1 / 5 (5) Oct 14, 2015
This made me wonder how many generations of stars their might be in the future of the universe...how long the Universe might be able to support life.

It occurred to me that dying ~1solar mass stars must one day cool so much that their surface temperature falls below the boiling point of water. They will contain hydrogen, oxygen, nitrogen, Carbon, sulphur, phosphorous, and all the other elements needed for life as we know it, and they will be the right temperature on their surface.

During these eons, The surface layers of the Star will become the new "Goldilocks Zone", and even as the Star cools much more, so that the surface perhaps falls below the freezing point of water, the interior would stay above that temperature for perhaps billions or even trillions of years, although the density and pressure inside may prevent most chemistry as we know it even at "normal" temperatures, but it would depend on the mass of the star and how deep inside you are looking.

1 / 5 (5) Oct 14, 2015
The calculated lifetime of Red Dwarf stars is believed to be trillions of years, during which they will continue to cool gradually. they may therefore be able to have "goldilocks zone" temperatures on their surface for many billions or trillions of years.

The biomass which might be capable of existing on the surface of an extinct star at just the right temperature and composition could make the entire earth biosphere look like nothing in comparison.

This concept was portrayed in the "Star Fox 64" video game, however, as portrayed in the gaem it was unrealistic, because that was on an active star, not an extinct star.

Such a biosphere may be further facilitated by the birth a new, nearby "nth generation" star to further sustain temperature, perhaps from a different gravitational collapse of nebulae and gravity capture, etc.

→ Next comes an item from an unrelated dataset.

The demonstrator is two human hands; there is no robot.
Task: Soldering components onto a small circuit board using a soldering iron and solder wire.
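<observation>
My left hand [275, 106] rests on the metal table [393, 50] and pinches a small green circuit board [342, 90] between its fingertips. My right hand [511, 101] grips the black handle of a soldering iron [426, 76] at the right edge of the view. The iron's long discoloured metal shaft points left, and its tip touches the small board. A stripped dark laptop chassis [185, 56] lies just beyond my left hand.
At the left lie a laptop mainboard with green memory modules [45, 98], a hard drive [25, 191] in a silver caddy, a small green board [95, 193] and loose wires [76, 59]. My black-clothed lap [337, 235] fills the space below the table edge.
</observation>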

So it would seem that the universe may be capable of supporting life for several trillion years in at least some locations...
1 / 5 (5) Oct 14, 2015
Surely, as the star cools and contracts, there would be some "sweet spot" where reactions such as oxygen and hydrogen to re-form water could happen, and where oceans and atmospheres comparable to planets' oceans and atmospheres could form. There are enough trace metals for making the various amino acids and proteins and other structures that life as we know it beyond just the six major life elements (CHONPS).

Has anyone in Exobiology (besides Nintendo with Star Fox) seriously proposed this scenario before?

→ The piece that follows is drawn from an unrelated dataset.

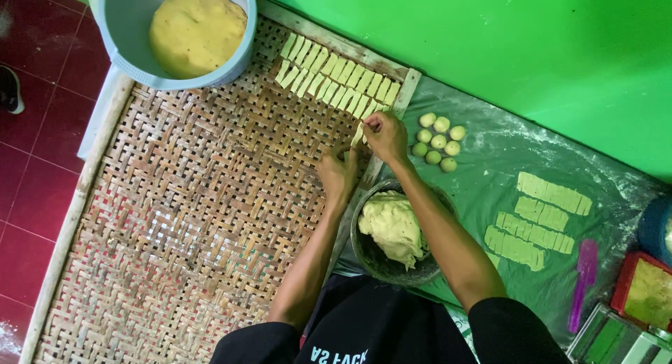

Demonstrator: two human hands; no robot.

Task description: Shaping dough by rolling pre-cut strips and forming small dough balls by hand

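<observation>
right hand (385, 134) pinching a pale dough strip (358, 134), lowering it at the woven tray (175, 217) far right corner | left hand (339, 172) lying flat, holding nothing, steadying | advice: keeping the strip parallel, just beside the laid strip rows (339, 80), not overlapping

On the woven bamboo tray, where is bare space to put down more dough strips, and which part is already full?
The woven tray is bare from the dough strips down to its near edge, left of the left hand. Crowded: the far right corner, where the right hand pinches a strip, and the far left corner under the blue tub.
</observation>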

Dyson Sphere concept? Well that's fine and dandy and stuff, but when the star cools enough, the Dyson Sphere would no longer be able to collect enough energy and mass to sustain a type 2 civilization...but the surface of the star itself would still be warm enough and energetic enough to support "something" which might be capable of living...not necessarily the original intelligent species, but perhaps something "They" seeded from microbial life.
1 / 5 (5) Oct 14, 2015
I should think that for this scenario you might want a star with much lower mass than the Sun.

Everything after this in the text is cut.